**WHAT IS EXPECTED**
From the first line to the last, copy the material exactly.

**INPUT DATA**
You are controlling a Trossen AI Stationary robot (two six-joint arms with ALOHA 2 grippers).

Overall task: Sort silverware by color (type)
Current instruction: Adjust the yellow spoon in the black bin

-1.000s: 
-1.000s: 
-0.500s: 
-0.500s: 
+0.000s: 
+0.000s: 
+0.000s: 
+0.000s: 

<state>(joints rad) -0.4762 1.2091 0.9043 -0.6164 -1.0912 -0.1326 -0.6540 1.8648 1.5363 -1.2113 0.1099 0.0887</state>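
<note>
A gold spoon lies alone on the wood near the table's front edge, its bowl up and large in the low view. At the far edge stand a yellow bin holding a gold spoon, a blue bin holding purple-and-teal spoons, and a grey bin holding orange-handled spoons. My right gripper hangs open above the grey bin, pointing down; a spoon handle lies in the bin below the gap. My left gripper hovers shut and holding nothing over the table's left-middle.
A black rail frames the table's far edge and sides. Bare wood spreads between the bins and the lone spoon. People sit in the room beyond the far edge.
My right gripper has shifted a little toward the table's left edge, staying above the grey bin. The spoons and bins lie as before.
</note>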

**RESULT**
You are controlling a Trossen AI Stationary robot (two six-joint arms with ALOHA 2 grippers).

Overall task: Sort silverware by color (type)
Current instruction: Adjust the yellow spoon in the black bin

-1.000s: 
-1.000s: 
-0.500s: 
-0.500s: 
+0.000s: 
+0.000s: 
+0.000s: 
+0.000s: 

<state>(joints rad) -0.4762 1.2091 0.9043 -0.6164 -1.0912 -0.1326 -0.6540 1.8648 1.5363 -1.2113 0.1099 0.0887</state>
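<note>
A gold spoon lies alone on the wood near the table's front edge, its bowl up and large in the low view. At the far edge stand a yellow bin holding a gold spoon, a blue bin holding purple-and-teal spoons, and a grey bin holding orange-handled spoons. My right gripper hangs open above the grey bin, pointing down; a spoon handle lies in the bin below the gap. My left gripper hovers shut and holding nothing over the table's left-middle.
A black rail frames the table's far edge and sides. Bare wood spreads between the bins and the lone spoon. People sit in the room beyond the far edge.
My right gripper has shifted a little toward the table's left edge, staying above the grey bin. The spoons and bins lie as before.
</note>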

The complete answer has now been given.